How the Web API must receive and return data Your Web API must accept and return the Azure Cognitive Search custom skill contract format: a POST body with a values array. Each item must include recordId and data (the input fields). The response must return a values array with each recordId and data containing the output fields (for example, employeeIds).

The custom Web API must accept and return the Azure Cognitive Search document array format (a values array with recordId and data for each item). The response must include recordId and data with the output field(s) (for example, employeeIds).

Sample document files These sample text files (stored in a blob container) include employee IDs in the EMP-xxxxx format. The custom skill will extract and normalize these identifiers.

QUARTERLY PERFORMANCE REPORT
Department: Engineering
Date: March 15, 2025

Employee ID: EMP-23791
Performance Rating: Exceeds Expectations
Key Achievements:
- Successfully delivered the cloud migration project two weeks ahead of schedule
- Mentored two junior developers (EMP-45023, EMP-67281)
- Reduced API response time by 35%

Employee ID: EMP-45023
Performance Rating: Meets Expectations
Key Achievements:
- Completed all assigned tasks within deadline
- Participated in cross-functional team collaboration
- Implemented 3 new feature requests

PROJECT IMPLEMENTATION PLAN
Project: Mobile App Redesign
Manager: EMP-12388
4
Team Members:
- Lead Designer (EMP-34567)
- Senior Developer (EMP-23791)
- QA Engineer (EMP-89012)
- Content Writer (EMP-56789)
10
Timeline:
Phase 1: Design - 2 weeks
Phase 2: Development - 4 weeks
Phase 3: Testing - 2 weeks
Phase 4: Deployment - 1 week

Implementing the Web API (Azure Function) A common approach is to implement the custom skill as an Azure Function using Node.js. The function receives a POST with req.body.values (an array of records). For each record, extract EMP identifiers from the content input and return them in data.employeeIds inside the response values array. The example below is resilient: it normalizes matches to EMP-xxxxx, deduplicates results, and handles errors per record.

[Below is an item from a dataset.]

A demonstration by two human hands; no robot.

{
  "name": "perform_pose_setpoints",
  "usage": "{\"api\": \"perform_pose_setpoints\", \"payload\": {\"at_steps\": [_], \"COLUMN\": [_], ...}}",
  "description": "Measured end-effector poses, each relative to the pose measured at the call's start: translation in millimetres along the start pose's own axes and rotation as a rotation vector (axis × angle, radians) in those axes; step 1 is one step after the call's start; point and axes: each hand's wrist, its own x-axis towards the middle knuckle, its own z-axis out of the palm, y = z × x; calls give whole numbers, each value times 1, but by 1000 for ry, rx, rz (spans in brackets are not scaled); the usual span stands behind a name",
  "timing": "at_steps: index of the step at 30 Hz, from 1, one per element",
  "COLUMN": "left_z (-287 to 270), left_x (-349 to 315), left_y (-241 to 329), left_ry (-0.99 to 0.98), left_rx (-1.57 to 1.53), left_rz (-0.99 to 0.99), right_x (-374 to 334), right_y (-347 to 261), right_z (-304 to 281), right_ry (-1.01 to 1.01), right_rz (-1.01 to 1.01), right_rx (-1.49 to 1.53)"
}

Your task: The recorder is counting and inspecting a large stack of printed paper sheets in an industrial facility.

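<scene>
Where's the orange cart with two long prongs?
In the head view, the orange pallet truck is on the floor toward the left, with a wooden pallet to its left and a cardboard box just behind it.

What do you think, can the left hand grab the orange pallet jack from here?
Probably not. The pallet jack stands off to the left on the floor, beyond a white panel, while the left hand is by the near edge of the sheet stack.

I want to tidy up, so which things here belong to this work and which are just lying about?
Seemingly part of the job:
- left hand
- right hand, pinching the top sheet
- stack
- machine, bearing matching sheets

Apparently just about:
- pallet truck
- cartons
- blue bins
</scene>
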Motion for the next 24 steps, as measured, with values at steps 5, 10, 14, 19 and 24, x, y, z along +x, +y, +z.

// Azure Function: index.js
module.exports = async function (context, req) {
  context.log('Employee ID Extractor function processed a request.');

  if (!req.body || !req.body.values || !Array.isArray(req.body.values)) {
    context.res = {
      status: 400,
      headers: { "Content-Type": "application/json" },
      body: { values: [] }
    };
    return;
  }

  const response = { values: [] };

  for (const record of req.body.values) {
    const recordId = record.recordId || null;
    const data = record.data || {};
    const content = typeof data.content === 'string' ? data.content : '';

    try {
      context.log(`Processing record ${recordId}`);

      // Regex to find EMP identifiers like EMP-12345 or EMP 12345 or EMP12345
      const matches = content.match(/EMP[- ]?\d{3,}/gi) || [];

      // Normalize matches to format EMP-xxxxx with a single hyphen
      const normalized = Array.from(new Set(matches.map(m => m.toUpperCase().replace(/EMP[- ]?/, 'EMP-'))));

      response.values.push({
        recordId,
        data: {
          employeeIds: normalized
        }
      });
    } catch (err) {
      context.log.error(`Error processing record ${recordId}:`, err);
      response.values.push({
        recordId,
        data: {
          employeeIds: []
        }
      });
    }
  }

  context.res = {
    status: 200,
    headers: { "Content-Type": "application/json" },
    body: response
  };
};

Creating the data source in Azure AI Search Create a data source that points to your storage account and the container holding the text files. This data source is later used by the indexer to pull raw documents for enrichment.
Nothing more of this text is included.